_About this exercise_:
Take the material below and reproduce, word for word, only the lines from the line with "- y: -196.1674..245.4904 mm" through the line with "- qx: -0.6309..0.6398".

_Provided data_:
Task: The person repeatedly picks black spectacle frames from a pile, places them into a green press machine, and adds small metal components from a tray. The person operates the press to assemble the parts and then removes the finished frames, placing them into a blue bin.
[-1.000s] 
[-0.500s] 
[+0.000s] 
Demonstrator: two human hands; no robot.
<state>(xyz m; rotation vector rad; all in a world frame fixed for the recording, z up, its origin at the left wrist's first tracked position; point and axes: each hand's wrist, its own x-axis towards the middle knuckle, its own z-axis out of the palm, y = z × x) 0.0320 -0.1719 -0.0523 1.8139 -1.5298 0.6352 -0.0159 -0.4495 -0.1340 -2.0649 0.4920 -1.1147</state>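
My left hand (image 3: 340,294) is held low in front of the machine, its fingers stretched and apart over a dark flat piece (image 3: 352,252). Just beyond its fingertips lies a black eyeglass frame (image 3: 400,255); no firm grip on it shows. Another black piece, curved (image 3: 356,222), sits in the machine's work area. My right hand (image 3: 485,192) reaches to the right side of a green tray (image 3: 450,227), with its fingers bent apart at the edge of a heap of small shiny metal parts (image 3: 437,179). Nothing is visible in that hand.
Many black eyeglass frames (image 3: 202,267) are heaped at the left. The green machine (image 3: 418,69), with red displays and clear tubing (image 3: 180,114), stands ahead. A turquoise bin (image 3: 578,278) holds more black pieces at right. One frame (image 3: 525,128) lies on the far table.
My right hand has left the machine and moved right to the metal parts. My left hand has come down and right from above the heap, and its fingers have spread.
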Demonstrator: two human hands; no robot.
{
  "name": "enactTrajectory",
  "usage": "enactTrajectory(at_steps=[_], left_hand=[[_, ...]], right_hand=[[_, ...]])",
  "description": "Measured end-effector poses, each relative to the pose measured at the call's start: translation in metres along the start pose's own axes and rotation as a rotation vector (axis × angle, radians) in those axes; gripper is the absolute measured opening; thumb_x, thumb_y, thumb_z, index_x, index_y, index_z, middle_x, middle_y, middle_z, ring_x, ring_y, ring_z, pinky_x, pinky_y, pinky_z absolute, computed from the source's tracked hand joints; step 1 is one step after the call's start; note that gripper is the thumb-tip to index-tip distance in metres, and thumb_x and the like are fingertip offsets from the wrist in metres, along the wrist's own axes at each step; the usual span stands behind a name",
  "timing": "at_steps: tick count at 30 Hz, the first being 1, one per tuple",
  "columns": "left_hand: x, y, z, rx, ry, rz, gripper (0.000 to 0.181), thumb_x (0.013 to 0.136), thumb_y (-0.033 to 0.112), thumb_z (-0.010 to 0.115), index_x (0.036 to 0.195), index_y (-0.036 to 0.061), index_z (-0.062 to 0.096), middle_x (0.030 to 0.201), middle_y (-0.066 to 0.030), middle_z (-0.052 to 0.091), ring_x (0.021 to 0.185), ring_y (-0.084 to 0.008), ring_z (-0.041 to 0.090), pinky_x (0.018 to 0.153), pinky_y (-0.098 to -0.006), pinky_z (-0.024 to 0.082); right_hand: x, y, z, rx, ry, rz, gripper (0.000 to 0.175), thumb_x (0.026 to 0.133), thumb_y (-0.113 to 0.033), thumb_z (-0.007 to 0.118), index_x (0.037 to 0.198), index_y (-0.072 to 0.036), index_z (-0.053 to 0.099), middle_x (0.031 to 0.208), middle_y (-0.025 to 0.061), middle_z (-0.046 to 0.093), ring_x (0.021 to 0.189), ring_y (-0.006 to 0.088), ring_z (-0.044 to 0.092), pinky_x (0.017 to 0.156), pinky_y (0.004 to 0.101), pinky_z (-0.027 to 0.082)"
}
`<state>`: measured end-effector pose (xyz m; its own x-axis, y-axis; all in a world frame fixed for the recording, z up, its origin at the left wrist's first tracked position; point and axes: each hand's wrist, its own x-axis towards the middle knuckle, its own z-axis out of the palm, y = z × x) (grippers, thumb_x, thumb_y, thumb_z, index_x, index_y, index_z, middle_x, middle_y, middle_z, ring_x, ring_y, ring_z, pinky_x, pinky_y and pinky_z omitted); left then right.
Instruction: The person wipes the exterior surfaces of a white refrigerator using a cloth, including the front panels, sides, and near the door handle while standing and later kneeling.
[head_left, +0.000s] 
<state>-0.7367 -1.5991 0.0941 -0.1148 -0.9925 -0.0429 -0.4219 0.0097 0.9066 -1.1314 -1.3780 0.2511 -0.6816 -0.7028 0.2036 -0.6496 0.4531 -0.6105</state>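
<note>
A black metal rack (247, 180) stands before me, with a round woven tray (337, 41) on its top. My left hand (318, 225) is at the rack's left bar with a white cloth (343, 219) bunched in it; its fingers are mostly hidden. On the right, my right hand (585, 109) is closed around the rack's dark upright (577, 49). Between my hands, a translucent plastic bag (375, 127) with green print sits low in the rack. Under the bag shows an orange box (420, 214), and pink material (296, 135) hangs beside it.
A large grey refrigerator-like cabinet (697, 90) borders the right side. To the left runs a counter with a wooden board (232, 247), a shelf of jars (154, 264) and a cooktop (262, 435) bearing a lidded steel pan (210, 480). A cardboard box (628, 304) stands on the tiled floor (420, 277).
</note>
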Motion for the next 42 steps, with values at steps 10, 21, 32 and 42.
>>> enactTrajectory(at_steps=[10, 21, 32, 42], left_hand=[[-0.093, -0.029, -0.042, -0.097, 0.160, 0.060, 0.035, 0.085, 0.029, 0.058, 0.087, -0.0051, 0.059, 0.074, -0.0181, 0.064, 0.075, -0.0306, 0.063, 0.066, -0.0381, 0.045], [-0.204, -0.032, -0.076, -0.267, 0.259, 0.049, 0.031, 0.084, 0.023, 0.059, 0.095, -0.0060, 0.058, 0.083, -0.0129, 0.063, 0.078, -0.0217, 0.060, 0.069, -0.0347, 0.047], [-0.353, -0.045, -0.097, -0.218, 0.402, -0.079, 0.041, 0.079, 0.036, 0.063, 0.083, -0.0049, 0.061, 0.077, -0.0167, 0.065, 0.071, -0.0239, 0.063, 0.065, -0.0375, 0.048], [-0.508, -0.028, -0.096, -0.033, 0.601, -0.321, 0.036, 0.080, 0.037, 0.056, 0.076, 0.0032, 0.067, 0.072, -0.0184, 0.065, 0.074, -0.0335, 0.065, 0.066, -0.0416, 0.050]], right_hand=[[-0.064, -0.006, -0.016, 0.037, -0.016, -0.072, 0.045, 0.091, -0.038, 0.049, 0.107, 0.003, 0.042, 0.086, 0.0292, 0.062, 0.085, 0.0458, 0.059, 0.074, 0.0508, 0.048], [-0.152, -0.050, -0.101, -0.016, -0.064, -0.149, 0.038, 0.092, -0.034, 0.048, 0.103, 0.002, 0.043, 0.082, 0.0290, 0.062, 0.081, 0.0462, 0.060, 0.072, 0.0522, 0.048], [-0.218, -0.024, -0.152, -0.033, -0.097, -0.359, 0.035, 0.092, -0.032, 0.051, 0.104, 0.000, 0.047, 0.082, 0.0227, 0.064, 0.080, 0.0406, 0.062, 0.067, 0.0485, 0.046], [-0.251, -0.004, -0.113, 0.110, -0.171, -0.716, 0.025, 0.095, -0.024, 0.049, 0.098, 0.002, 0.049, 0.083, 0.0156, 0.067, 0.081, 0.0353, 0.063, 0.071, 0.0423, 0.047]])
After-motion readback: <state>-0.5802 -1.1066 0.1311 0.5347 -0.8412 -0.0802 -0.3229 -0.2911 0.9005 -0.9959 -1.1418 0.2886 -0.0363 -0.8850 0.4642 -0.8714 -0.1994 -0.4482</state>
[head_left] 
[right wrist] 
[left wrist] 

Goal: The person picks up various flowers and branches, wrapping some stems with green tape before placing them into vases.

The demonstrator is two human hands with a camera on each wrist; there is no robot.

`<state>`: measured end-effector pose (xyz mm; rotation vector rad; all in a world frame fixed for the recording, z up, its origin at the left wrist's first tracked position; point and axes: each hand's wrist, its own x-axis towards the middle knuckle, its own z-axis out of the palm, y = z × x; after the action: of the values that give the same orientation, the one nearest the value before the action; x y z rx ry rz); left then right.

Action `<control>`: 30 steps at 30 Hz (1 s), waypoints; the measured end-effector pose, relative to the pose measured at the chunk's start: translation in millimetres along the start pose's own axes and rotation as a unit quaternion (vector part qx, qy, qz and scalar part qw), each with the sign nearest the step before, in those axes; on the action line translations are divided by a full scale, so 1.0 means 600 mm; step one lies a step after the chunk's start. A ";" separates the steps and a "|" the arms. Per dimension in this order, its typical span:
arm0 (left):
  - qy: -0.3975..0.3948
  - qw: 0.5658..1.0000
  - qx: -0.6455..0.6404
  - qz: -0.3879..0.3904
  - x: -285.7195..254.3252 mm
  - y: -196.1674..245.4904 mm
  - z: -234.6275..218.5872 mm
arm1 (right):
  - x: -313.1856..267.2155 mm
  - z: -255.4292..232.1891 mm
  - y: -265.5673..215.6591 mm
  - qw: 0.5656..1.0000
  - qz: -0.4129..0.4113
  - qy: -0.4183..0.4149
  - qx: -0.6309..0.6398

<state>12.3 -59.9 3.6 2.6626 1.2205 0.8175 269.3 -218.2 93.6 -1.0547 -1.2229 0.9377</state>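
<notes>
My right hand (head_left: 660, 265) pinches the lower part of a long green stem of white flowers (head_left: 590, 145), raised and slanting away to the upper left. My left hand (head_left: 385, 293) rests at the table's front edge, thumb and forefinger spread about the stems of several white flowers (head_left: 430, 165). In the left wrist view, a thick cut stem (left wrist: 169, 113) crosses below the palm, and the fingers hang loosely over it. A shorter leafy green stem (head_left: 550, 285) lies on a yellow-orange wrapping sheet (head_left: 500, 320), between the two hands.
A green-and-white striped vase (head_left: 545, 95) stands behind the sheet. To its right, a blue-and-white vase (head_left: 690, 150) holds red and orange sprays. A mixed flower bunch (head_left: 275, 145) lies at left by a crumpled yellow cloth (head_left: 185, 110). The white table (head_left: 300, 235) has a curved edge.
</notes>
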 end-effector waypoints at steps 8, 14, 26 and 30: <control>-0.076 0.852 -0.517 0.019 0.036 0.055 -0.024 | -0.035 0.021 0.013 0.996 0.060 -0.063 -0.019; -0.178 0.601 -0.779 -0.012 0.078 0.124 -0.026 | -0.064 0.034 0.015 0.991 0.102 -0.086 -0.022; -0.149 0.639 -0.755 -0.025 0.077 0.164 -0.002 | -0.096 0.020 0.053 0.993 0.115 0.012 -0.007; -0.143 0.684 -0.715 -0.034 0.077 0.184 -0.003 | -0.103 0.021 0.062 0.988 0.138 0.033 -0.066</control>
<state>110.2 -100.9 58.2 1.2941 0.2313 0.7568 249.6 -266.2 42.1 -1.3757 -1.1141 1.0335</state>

_Response_:
  - y: -196.1674..245.4904 mm
  - z: -234.6275..218.5872 mm
arm1 (right):
  - x: -313.1856..267.2155 mm
  - z: -255.4292..232.1891 mm
  - y: -265.5673..215.6591 mm
  - qw: 0.5656..1.0000
  - qz: -0.4129..0.4113
  - qy: -0.4183..0.4149
  - qx: -0.6309..0.6398

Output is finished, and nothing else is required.